* Action item
Your answer should be the lines below from the one with "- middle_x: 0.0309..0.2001" to the one with "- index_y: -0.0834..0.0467", both included, given again exactly and with nothing added.

* Information provided
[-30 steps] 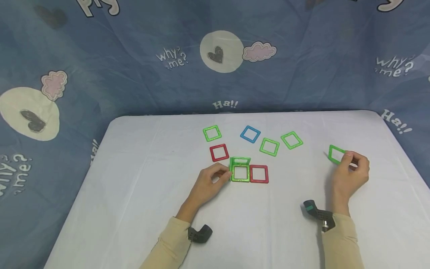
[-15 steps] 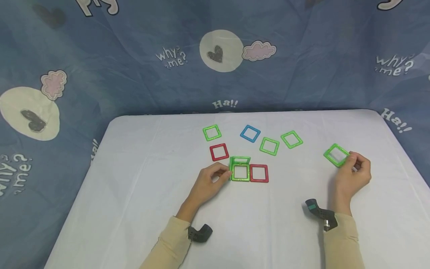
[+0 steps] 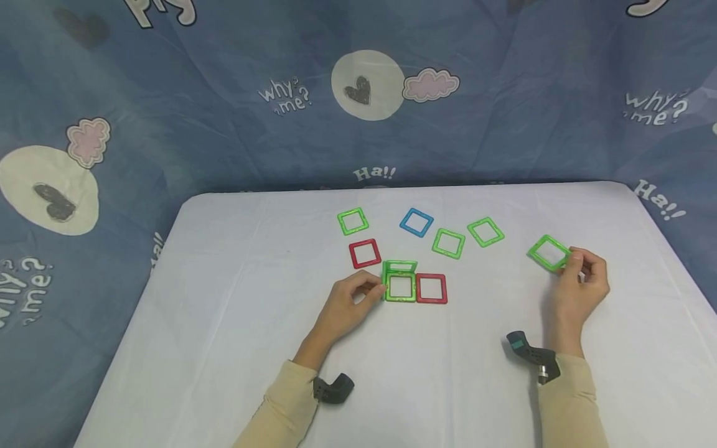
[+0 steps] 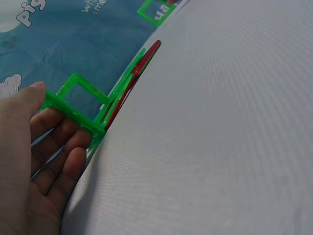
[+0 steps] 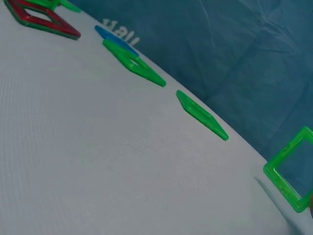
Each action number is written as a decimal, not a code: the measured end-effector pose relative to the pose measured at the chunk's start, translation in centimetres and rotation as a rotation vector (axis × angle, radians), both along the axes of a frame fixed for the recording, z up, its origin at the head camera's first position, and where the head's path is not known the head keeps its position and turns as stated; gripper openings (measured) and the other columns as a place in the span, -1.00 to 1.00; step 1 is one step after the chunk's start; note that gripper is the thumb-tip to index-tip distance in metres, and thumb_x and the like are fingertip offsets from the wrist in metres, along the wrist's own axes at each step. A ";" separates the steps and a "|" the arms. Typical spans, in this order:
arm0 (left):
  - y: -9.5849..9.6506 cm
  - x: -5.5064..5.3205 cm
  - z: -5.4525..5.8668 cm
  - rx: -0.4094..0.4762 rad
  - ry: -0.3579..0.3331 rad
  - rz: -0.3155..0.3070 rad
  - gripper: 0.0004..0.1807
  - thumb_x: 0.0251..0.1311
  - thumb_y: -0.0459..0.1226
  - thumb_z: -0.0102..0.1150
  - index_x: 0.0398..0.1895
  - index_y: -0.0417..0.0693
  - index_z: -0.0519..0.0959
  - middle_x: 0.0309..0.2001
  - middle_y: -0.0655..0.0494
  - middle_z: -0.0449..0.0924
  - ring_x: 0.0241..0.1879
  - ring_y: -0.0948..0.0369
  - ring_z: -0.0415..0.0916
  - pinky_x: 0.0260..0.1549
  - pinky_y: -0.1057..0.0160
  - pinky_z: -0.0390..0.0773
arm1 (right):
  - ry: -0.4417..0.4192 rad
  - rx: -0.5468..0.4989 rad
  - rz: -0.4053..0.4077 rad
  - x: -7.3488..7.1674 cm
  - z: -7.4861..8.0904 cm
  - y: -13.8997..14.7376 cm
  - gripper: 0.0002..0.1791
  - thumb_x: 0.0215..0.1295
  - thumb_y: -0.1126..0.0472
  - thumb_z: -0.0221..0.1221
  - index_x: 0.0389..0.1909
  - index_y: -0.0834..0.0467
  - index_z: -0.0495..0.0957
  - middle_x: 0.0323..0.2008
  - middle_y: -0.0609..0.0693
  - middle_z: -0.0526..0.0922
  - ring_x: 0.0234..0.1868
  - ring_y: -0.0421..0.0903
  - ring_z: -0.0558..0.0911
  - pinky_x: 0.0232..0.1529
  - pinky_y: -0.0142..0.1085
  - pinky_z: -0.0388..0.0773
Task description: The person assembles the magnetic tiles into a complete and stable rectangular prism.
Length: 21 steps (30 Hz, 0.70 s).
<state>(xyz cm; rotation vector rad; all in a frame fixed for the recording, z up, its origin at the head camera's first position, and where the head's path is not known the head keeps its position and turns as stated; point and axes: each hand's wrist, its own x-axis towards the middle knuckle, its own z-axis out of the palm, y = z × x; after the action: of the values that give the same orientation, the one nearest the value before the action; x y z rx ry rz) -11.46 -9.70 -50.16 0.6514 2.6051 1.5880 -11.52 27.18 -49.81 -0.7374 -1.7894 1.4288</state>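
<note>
My right hand (image 3: 581, 289) pinches a green square magnetic tile (image 3: 533, 253) by its near right corner, and in the right wrist view the same tile (image 5: 282, 188) is tilted up off the cloth. Beside the joined tiles, my left hand (image 3: 348, 305) holds an upright green tile (image 4: 73, 113) between thumb and fingers. That tile stands along the left side of a flat green tile (image 3: 401, 300). A second green tile (image 3: 401, 264) rises at the far side of the flat one. Against its right edge lies a red tile (image 3: 432, 301).
Loose tiles lie beyond the joined ones: a red tile (image 3: 352, 254), a green tile (image 3: 347, 232), a blue tile (image 3: 409, 230), and two more green ones to the right. A white cloth (image 3: 235, 298) covers the table; a patterned blue curtain (image 3: 504, 124) hangs behind.
My right hand has turned the green tile so more of its face shows, then shifted it slightly left and away from me. The left hand stays where it was.
</note>
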 end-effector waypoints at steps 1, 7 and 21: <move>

* Written solution
  - middle_x: 0.0309..0.2001
  - middle_y: -0.0655..0.0494
  - middle_z: -0.0449..0.0924
  - ring_x: 0.0241..0.1879
  - ring_y: -0.0948..0.0369
  - ring_z: -0.0415..0.0916
  - pinky_x: 0.0260..0.1549
  - pinky_y: -0.1057..0.0160
  - pinky_z: -0.0390..0.0773
arm1 (right):
  - ry: -0.4417..0.4192 rad
  - rx: -0.5468..0.4989 rad
  - rz: -0.4053..0.4077 rad
  - x: -7.3488..7.1674 cm
  - z: -7.4861..8.0904 cm
  - y: -13.8997..14.7376 cm
  - gripper: 0.0002..0.1791
  - thumb_x: 0.0215..0.1295
  - thumb_y: -0.1126..0.0472
  - thumb_z: -0.0221..0.1221
  - index_x: 0.0389..0.1909
  - index_y: -0.0834..0.0467

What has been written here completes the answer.